Segment Anything Meets Point Tracking
Frano Rajič, Lei Ke, Yu-Wing Tai, Chi-Keung Tang, Martin Danelljan, Fisher Yu
TL;DR
This work introduces SAM-PT, a point-centric interactive video segmentation framework that couples sparse point tracking with the Segment Anything Model (SAM) to achieve zero-shot video segmentation. By propagating user-defined query points through long-term trackers and prompting SAM with non-occluded points, SAM-PT produces per-frame masks without requiring video segmentation training data. The approach yields strong zero-shot performance across DAVIS, YouTube-VOS, MOSE, and BDD100K, and competitive results in open-world VIS on UVO, while enabling interactive annotation workflows that markedly reduce labeling effort. The results underscore the value of integrating long-term point tracking with foundation-model prompting for robust video segmentation across diverse scenarios, with noted limitations in occluded or tiny objects and opportunities for future refinement.
Abstract
The Segment Anything Model (SAM) has established itself as a powerful zero-shot image segmentation model, enabled by efficient point-centric annotation and prompt-based models.
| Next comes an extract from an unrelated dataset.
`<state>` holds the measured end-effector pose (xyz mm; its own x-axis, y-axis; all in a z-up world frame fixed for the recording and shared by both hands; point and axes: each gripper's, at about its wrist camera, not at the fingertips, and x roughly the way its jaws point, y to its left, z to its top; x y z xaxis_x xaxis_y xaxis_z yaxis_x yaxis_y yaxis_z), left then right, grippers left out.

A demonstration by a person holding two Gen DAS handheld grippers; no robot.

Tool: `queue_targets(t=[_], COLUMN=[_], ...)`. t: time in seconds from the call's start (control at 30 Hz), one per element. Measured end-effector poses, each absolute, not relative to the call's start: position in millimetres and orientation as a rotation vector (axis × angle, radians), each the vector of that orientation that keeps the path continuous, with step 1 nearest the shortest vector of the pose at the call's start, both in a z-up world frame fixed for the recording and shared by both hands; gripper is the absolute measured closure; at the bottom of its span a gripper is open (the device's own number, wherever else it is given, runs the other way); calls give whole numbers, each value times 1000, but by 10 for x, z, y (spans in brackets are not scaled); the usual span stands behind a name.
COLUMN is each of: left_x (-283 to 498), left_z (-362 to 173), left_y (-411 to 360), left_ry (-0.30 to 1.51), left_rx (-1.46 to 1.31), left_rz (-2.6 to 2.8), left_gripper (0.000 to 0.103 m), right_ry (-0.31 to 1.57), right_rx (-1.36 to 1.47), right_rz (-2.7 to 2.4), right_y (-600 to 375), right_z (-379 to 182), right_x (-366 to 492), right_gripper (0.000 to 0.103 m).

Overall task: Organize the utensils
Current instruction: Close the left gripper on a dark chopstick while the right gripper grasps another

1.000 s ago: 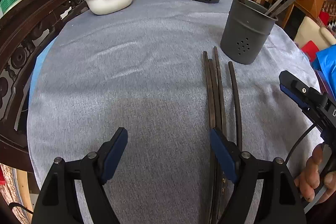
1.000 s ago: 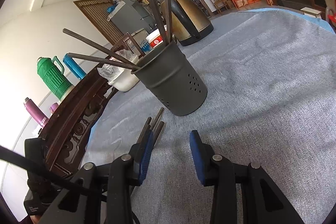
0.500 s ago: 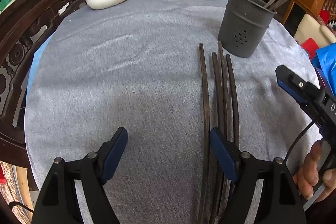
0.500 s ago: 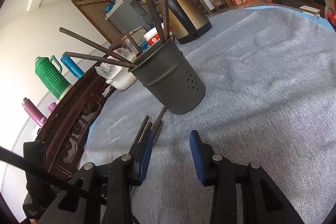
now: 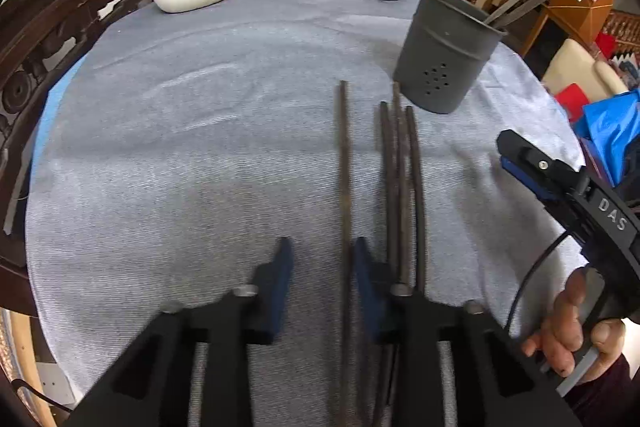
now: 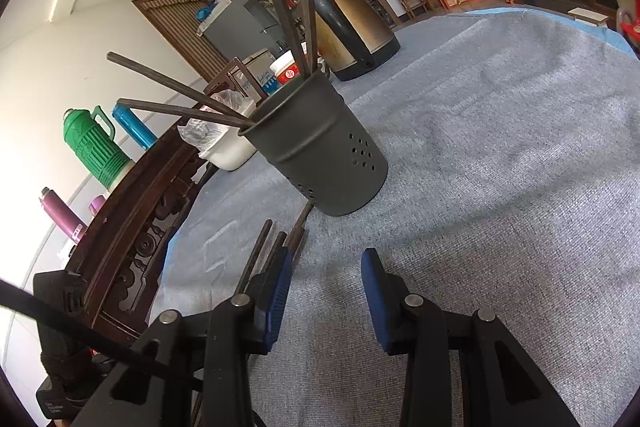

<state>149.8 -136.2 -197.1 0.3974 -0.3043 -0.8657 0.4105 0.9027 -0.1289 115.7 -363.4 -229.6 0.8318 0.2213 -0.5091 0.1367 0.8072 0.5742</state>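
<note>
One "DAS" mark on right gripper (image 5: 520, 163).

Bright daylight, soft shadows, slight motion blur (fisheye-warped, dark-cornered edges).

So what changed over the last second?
The left tool is closing its jaws around one chopstick, now separated to the left of the other three. The right tool stayed open and empty; the holder didn't move.

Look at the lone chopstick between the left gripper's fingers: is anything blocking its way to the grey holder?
Nothing visible does. The left gripper is closing around the chopstick, and bare cloth separates it from the holder; three more chopsticks lie alongside.
</note>
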Motion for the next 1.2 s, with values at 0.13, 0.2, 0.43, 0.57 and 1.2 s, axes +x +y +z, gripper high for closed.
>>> queue_targets(t=[0.13,0.2,0.43,0.57,1.2], left_x=[1502,1488,1425,1503,2733], left_z=[-2000,-1997,-1945,-1896,-1971], left_y=[-1327,-1263,-1046,-981,-1620], left_ry=[1080,1084,1097,1121,1309], left_rx=[100,83,80,52,41], left_rz=[-458,-464,-482,-500,-453], left_gripper=[95,96,96,92,70], right_ry=[602,604,608,608,621], right_rx=[641,642,643,643,654], right_rz=[44,43,39,39,41], right_y=[-3639,-3640,-3639,-3635,-3644], right_z=[-2303,-2303,-2309,-2309,-2339], right_x=[1161,1165,1168,1169,1182], right_gripper=[64,64,64,64,64])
While click and brush interactions are both well explored in interactive image segmentation, the existing methods on videos focus on mask annotation and propagation. This paper presents SAM-PT, a novel method for point-centric interactive video segmentation, empowered by SAM and long-term point tracking. SAM-PT leverages robust and sparse point selection and propagation techniques for mask generation. Compared to traditional object-centric mask propagation strategies, we uniquely use point propagation to exploit local structure information agnostic to object semantics. We highlight the merits of point-based tracking through direct evaluation on the zero-shot open-world Unidentified Video Objects (UVO) benchmark. Our experiments on popular video object segmentation and multi-object segmentation tracking benchmarks, including DAVIS, YouTube-VOS, and BDD100K, suggest that a point-based segmentation tracker yields better zero-shot performance and efficient interactions. We release our code that integrates different point trackers and video segmentation benchmarks at https://github.com/SysCV/sam-pt.